--- START ---

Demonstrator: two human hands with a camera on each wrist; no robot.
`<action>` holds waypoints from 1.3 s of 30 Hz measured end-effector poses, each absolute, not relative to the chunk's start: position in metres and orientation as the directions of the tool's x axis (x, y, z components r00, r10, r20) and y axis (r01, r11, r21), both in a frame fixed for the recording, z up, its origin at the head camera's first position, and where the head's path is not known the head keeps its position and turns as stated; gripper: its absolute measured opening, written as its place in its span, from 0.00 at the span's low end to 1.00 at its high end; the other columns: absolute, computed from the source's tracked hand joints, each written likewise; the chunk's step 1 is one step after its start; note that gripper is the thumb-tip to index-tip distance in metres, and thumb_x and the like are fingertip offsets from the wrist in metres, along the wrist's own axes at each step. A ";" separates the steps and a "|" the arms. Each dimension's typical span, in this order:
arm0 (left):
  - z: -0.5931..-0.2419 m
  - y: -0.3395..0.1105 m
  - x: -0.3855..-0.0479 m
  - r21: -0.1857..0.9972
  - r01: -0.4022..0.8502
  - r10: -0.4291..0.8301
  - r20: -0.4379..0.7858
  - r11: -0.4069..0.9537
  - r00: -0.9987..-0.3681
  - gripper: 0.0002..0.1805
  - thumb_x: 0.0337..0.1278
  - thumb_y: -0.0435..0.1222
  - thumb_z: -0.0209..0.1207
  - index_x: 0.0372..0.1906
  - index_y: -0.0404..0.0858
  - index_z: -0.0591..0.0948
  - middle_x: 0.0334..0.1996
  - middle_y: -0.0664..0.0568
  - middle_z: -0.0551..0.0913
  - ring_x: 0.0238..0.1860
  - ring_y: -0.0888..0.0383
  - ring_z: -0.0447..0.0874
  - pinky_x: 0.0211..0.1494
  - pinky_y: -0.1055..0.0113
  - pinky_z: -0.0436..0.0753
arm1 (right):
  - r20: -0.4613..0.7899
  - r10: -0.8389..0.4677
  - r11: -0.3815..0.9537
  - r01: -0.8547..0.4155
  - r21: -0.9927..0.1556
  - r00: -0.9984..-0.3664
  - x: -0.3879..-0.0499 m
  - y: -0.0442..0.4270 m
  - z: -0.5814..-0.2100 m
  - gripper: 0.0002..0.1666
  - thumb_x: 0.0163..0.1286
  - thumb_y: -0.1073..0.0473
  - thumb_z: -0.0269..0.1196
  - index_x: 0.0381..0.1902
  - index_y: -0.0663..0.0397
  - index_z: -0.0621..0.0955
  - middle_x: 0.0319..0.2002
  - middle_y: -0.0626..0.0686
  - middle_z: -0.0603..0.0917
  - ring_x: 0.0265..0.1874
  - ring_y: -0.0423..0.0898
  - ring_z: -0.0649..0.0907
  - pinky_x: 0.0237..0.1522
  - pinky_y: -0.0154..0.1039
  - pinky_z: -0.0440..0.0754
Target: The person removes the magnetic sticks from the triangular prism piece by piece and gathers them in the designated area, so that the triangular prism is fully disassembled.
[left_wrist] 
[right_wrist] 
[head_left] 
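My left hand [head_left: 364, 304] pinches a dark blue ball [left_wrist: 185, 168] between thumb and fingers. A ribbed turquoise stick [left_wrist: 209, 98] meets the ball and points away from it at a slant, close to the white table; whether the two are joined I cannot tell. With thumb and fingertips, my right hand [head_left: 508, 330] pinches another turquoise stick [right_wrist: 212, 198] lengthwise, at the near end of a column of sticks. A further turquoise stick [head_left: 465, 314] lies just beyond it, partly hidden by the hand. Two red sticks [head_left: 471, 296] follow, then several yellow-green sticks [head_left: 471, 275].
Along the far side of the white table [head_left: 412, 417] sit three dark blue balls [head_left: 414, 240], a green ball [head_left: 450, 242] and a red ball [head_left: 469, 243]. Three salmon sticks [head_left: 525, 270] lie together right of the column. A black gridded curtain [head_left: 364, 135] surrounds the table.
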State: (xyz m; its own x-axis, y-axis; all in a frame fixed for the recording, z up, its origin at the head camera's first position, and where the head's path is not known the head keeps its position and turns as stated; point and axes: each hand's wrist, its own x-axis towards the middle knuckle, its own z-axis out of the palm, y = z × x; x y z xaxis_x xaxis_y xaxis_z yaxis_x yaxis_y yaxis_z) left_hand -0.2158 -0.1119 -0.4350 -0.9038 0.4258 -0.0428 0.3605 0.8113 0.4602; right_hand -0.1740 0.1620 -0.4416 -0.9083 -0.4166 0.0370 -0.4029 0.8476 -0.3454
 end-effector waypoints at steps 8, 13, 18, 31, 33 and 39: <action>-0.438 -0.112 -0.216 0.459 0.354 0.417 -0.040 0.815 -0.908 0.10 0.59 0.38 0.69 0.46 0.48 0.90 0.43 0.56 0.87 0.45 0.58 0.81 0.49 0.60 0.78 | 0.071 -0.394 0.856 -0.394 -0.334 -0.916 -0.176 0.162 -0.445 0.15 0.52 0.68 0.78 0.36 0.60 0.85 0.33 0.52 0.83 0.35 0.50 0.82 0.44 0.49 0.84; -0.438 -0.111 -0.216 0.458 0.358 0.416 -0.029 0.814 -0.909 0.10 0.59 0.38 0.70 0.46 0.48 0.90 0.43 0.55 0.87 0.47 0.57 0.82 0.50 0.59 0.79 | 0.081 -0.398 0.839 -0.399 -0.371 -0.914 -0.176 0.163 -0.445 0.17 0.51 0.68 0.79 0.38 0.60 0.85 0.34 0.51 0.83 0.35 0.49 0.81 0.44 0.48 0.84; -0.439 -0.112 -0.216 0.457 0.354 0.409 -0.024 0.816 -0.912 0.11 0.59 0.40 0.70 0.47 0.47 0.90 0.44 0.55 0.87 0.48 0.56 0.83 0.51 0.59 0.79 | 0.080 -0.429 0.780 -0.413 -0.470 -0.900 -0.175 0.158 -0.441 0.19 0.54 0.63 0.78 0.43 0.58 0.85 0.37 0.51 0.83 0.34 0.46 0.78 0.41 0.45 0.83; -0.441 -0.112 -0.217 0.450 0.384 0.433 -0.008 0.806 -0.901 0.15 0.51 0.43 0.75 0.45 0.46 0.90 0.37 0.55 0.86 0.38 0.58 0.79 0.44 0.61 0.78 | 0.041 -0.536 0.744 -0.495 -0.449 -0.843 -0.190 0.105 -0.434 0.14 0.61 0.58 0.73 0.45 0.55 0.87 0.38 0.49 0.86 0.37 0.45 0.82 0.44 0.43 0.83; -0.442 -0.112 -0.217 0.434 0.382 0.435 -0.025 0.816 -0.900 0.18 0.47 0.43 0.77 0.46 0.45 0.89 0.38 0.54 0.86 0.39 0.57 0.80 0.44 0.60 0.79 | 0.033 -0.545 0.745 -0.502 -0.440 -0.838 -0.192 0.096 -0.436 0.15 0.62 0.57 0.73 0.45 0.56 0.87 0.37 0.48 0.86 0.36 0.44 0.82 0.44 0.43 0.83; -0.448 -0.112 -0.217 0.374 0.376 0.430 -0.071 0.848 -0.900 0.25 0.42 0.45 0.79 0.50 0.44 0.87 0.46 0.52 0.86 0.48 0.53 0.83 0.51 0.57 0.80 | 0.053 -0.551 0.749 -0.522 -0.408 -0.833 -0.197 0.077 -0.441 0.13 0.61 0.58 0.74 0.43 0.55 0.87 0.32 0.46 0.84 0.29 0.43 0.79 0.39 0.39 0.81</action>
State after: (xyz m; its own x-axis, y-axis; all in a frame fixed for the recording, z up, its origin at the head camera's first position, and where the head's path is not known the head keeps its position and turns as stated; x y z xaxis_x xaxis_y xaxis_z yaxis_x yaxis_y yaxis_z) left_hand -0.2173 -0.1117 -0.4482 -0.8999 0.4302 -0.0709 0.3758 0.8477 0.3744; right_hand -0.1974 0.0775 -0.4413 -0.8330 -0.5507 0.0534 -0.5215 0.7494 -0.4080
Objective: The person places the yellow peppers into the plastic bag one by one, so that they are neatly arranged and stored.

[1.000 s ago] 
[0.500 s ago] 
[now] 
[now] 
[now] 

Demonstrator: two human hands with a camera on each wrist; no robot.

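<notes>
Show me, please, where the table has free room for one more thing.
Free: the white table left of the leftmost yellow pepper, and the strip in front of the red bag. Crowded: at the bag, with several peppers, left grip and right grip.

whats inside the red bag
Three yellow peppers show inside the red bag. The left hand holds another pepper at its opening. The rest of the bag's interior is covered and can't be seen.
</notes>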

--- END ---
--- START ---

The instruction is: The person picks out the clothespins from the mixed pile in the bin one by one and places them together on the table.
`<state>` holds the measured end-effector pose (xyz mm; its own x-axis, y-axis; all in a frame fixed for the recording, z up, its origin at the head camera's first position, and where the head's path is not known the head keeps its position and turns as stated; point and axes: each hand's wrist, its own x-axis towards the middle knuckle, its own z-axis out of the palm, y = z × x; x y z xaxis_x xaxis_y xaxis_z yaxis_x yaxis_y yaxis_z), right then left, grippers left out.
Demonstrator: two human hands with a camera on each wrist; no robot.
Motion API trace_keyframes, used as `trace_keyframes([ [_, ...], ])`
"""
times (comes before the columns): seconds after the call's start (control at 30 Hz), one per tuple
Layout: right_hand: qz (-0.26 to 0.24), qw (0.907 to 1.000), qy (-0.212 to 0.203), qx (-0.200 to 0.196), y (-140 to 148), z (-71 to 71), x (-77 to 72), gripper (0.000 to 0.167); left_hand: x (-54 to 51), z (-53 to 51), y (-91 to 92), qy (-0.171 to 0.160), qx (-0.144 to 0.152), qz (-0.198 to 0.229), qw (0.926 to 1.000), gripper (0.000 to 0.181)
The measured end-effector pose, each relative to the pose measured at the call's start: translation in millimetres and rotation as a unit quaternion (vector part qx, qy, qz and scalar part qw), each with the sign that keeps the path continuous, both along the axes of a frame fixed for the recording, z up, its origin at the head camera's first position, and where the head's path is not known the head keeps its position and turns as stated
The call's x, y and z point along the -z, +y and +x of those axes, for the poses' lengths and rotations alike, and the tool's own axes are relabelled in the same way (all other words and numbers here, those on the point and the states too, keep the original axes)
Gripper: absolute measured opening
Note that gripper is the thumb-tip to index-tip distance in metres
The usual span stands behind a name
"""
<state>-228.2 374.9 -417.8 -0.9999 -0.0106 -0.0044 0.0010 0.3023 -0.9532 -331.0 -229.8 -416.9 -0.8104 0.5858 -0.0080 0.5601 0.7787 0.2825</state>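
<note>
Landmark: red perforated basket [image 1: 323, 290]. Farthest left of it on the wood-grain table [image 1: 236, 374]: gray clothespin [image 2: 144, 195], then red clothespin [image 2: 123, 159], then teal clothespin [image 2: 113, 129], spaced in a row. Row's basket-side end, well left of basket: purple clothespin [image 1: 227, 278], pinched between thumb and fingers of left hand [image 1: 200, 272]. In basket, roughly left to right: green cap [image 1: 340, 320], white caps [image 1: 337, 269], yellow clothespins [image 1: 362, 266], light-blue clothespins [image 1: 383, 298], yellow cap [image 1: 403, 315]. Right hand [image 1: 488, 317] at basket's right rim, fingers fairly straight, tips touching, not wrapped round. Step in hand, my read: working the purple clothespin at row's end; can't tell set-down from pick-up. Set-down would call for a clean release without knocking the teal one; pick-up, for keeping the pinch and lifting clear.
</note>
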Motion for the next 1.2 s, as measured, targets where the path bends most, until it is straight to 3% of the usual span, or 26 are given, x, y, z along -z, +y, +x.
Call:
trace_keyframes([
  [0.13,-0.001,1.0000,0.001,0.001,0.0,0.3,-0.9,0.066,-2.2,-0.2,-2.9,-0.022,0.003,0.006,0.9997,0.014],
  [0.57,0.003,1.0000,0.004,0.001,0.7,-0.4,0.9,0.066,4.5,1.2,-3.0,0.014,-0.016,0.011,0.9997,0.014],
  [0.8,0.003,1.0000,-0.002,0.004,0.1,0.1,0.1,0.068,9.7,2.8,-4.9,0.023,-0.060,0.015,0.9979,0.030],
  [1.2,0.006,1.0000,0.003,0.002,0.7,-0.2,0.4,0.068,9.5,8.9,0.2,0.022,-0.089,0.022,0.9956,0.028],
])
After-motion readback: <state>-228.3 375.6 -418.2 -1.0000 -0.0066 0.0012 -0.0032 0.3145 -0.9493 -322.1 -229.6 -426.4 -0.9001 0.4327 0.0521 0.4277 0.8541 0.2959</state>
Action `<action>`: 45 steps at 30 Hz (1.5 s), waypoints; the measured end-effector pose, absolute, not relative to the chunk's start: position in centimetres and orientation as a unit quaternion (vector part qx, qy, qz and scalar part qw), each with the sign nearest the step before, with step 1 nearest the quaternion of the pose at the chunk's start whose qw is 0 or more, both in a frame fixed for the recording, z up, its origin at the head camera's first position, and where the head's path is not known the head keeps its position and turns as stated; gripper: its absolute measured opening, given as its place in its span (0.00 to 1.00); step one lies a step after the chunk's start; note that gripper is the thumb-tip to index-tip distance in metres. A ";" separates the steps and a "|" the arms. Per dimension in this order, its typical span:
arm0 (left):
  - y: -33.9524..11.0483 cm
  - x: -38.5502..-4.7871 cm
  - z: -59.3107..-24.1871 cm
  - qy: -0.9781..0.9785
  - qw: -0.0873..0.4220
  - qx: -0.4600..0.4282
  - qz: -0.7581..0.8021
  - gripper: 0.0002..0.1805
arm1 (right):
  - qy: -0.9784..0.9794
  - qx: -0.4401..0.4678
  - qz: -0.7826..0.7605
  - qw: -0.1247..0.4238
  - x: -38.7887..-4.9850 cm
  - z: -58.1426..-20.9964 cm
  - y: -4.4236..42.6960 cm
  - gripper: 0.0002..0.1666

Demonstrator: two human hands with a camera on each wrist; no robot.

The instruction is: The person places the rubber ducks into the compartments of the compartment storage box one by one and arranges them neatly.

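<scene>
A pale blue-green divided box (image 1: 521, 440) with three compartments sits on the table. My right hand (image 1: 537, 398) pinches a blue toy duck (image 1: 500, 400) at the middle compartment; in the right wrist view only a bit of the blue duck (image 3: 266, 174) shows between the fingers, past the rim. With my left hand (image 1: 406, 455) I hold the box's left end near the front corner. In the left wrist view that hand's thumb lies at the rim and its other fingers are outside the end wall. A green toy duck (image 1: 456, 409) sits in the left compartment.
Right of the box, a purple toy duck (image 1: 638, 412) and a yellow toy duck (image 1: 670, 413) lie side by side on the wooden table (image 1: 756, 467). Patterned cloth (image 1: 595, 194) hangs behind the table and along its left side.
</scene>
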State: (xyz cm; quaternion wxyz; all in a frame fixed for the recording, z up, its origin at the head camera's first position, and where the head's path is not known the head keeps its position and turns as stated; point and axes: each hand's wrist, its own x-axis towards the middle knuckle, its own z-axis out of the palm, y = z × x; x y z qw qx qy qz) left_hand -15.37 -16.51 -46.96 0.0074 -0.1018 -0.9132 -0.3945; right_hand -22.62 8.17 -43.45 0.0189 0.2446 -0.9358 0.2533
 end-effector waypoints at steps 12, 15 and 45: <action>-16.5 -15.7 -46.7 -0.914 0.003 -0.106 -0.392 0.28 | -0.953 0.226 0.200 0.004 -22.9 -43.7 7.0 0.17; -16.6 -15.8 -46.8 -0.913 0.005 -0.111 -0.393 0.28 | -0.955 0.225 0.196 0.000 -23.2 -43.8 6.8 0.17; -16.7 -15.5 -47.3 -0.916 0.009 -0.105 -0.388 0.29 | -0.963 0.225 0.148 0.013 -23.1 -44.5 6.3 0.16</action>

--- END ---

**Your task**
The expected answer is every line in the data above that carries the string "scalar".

**Solution to the problem**
The measured end-effector pose, each relative to the pose measured at the call's start: translation in millimetres and rotation as a unit quaternion (vector part qx, qy, qz and scalar part qw), each with the sign that keeps the path continuous, both along the axes of a frame fixed for the recording, z up, its origin at the head camera's first position, and where the head's path is not known the head keeps its position and turns as stated
Action `<action>`: 45 steps at 30 Hz (1.5 s), waypoints; the measured end-effector pose, absolute, not relative to the chunk's start: position in centimetres and orientation as a unit quaternion (vector part qx, qy, qz and scalar part qw), each with the sign nearest the step before, with step 1 nearest the quaternion of the pose at the chunk's start whose qw is 0 or more, both in a frame fixed for the recording, z up, its origin at the head camera's first position, and where the head's path is not known the head keeps its position and turns as stated; gripper: its absolute measured opening, given as its place in its span (0.00 to 1.00); step one lies a step after the chunk's start; note that gripper is the thumb-tip to index-tip distance in metres. A ";" separates the steps and a "|" the arms. Per dimension in this order, its typical span:

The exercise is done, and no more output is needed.